Vaccine advisers meeting in Atlanta may follow World Health Organization guidelines that put healthcare workers, pregnant women and patients with asthma and diabetes at the front of the line to get vaccinated.
The Advisory Committee on Immunization Practices may also examine ways to manage a complicated U.S. flu season, with people getting seasonal influenza immunizations alongside swine flu vaccines.
Robin Robinson of the U.S. Department of Health and Human Services told the meeting the government has contracted to buy around 200 million doses of vaccine and that 20 million have been delivered.

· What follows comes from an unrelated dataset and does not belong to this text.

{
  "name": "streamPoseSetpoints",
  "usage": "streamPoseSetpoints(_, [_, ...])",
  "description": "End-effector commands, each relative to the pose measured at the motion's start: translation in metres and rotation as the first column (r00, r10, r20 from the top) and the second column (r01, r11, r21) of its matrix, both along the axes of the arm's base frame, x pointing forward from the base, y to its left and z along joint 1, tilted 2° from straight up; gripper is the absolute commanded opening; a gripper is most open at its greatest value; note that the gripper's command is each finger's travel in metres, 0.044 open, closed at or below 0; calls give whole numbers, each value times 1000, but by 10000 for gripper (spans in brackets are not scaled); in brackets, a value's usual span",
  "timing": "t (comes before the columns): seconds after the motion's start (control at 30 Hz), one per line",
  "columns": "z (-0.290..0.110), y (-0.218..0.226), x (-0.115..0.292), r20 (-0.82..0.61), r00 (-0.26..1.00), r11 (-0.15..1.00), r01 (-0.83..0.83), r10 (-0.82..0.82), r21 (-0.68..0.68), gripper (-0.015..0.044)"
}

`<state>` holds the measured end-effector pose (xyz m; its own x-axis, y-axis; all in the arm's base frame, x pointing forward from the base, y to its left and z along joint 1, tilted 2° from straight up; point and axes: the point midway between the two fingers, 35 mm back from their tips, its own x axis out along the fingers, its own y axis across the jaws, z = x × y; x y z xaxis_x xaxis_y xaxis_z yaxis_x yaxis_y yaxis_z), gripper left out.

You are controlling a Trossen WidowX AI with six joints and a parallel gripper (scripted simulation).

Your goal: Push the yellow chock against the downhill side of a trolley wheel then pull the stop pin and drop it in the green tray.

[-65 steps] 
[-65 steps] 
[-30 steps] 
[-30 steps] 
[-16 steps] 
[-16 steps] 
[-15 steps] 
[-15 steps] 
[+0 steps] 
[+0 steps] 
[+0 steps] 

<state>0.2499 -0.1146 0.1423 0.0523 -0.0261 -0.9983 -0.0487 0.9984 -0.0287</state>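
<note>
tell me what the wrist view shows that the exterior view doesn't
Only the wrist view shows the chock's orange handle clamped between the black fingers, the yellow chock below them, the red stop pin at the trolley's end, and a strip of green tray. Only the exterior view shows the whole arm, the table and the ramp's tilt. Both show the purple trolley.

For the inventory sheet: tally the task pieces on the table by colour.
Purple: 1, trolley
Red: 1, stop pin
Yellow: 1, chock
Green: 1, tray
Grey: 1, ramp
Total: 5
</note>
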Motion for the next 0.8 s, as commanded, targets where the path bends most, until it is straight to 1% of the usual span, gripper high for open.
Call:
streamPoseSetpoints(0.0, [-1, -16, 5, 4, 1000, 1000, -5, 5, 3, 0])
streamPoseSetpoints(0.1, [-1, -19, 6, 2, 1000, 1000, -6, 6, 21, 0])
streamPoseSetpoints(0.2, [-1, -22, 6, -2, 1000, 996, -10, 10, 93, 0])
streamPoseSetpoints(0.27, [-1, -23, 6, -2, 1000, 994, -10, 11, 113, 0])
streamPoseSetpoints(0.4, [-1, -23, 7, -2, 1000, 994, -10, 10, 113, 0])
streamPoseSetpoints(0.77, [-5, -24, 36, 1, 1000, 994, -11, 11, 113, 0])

Dr. Anne Schuchat of the U.S. Centers for Disease Control and Prevention said it still was not clear when vaccination could begin. But she told the meeting, “We want people to plan as though we will be able to go in mid-October.”
Data from human trials of the new vaccine, which have just begun, will not be available until late September, officials told the meeting.
H1N1 swine flu is now so widespread that the World Health Organization has stopped counting individual cases. Health experts are afraid it could worsen, especially when the Northern Hemisphere’s influenza season starts in the autumn.
Five companies are making H1N1 vaccine for the U.S. market—AstraZeneca’s MedImmune unit, Australia’s CSL Ltd, GlaxoSmithKline Plc, Novartis AG and Sanofi-Aventis SA.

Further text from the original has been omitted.